The majority of the new EU member states (NMS) have been enjoying a period of robust economic growth. The current turbulence on global financial markets is not going to hurt directly or seriously. Even the possible indirect effects should not be too severe. GDP growth is projected to slow down from about 6% in 2007 to some 5% per year over the period 2008 2010. Inflation will gradually decline, yet in most NMS it will stay above that of the eurozone. Economic growth will be mainly driven by rising consumption (supported by rising labour incomes) and by investments. The latter will be bolstered by much higher transfers from the EU budget. Except for Bulgaria, Romania and the Baltic States, all of which remain vulnerable to external shocks, current account deficits will not be excessively high. In sum, the NMS are expected to remain a region displaying dynamic growth in the years to come, maintaining their competitive advantages as attractive locations for both trading and investment purposes.

The situation on the labour market has improved dramatically, unemployment has declined rapidly. The economic growth is no longer 'jobless'. On the contrary, most countries in the region are now reporting labour shortages - especially of skilled workers - which could well become a serious constraint on economic growth.
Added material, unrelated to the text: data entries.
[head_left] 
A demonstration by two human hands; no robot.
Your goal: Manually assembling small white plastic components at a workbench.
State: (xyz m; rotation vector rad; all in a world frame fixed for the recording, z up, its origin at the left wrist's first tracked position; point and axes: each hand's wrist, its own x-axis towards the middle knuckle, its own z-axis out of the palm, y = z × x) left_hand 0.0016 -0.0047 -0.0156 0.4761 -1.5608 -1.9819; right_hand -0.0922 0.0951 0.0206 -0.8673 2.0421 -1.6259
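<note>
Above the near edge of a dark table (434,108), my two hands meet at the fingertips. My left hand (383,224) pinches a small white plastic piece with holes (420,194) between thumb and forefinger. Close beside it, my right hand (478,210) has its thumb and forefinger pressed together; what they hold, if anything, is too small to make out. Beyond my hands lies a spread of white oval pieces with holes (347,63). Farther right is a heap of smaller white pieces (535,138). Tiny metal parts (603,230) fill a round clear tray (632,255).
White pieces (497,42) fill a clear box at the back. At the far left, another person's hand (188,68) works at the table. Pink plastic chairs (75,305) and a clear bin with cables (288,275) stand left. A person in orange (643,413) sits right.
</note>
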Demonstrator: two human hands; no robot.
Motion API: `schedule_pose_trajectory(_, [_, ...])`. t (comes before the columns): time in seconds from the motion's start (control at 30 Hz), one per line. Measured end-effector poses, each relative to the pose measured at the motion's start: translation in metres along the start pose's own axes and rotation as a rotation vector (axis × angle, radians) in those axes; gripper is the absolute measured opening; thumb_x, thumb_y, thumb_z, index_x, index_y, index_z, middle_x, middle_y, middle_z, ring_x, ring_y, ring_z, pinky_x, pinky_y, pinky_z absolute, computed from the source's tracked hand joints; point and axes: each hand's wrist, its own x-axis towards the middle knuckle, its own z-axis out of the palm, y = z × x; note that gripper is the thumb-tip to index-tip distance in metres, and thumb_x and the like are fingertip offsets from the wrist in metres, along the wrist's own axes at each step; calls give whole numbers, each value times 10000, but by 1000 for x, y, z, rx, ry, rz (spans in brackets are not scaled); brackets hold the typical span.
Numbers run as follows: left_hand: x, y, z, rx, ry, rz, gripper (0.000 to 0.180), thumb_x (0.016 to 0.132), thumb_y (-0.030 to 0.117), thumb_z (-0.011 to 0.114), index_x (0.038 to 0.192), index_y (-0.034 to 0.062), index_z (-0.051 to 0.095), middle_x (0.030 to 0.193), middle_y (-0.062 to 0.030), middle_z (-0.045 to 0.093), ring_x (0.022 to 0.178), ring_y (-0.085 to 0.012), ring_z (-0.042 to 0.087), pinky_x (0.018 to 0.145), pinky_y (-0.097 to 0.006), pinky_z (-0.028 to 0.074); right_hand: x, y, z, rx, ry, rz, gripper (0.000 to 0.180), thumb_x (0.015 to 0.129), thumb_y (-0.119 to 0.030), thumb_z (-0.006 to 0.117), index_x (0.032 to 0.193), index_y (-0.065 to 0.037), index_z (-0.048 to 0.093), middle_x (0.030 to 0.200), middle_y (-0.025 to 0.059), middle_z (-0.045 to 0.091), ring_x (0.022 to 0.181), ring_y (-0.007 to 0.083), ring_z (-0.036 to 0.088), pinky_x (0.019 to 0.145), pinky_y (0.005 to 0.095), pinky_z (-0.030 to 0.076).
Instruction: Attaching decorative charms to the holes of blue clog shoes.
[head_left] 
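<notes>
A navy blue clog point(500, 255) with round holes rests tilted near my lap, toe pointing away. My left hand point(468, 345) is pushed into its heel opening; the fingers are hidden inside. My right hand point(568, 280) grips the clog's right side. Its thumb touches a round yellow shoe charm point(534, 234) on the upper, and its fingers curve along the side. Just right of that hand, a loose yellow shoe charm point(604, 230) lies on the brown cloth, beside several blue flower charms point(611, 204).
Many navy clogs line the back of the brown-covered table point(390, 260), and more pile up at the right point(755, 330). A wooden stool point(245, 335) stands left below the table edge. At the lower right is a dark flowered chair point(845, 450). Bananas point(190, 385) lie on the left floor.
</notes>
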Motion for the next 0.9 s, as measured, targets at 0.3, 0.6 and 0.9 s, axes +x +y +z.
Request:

After a slight dip in growth in 2008, wiiw expects the Southeast European region to enjoy faster GDP growth in 2009 and 2010 of up to 6%. Remittances and a credit boom will continue to fuel the core growth driver: domestic demand. Strong investment growth and incipient re industrialization go hand in hand with an increase in employment. Stable competitive performance (except for Serbia and Turkey) will also provide a better environment for stronger export growth. Nevertheless, the net export position is still unfavourable for want of FDI and technology transfer. The slowdown in global growth, the hikes in oil, metal and food prices on world markets, as well as the subprime crisis are expected to have only a minor impact on the region. However, Serbia's unbalanced growth path in the wake of the Kosovo crisis poses a regional risk. Prospects of EU accession have improved for all countries, except Turkey.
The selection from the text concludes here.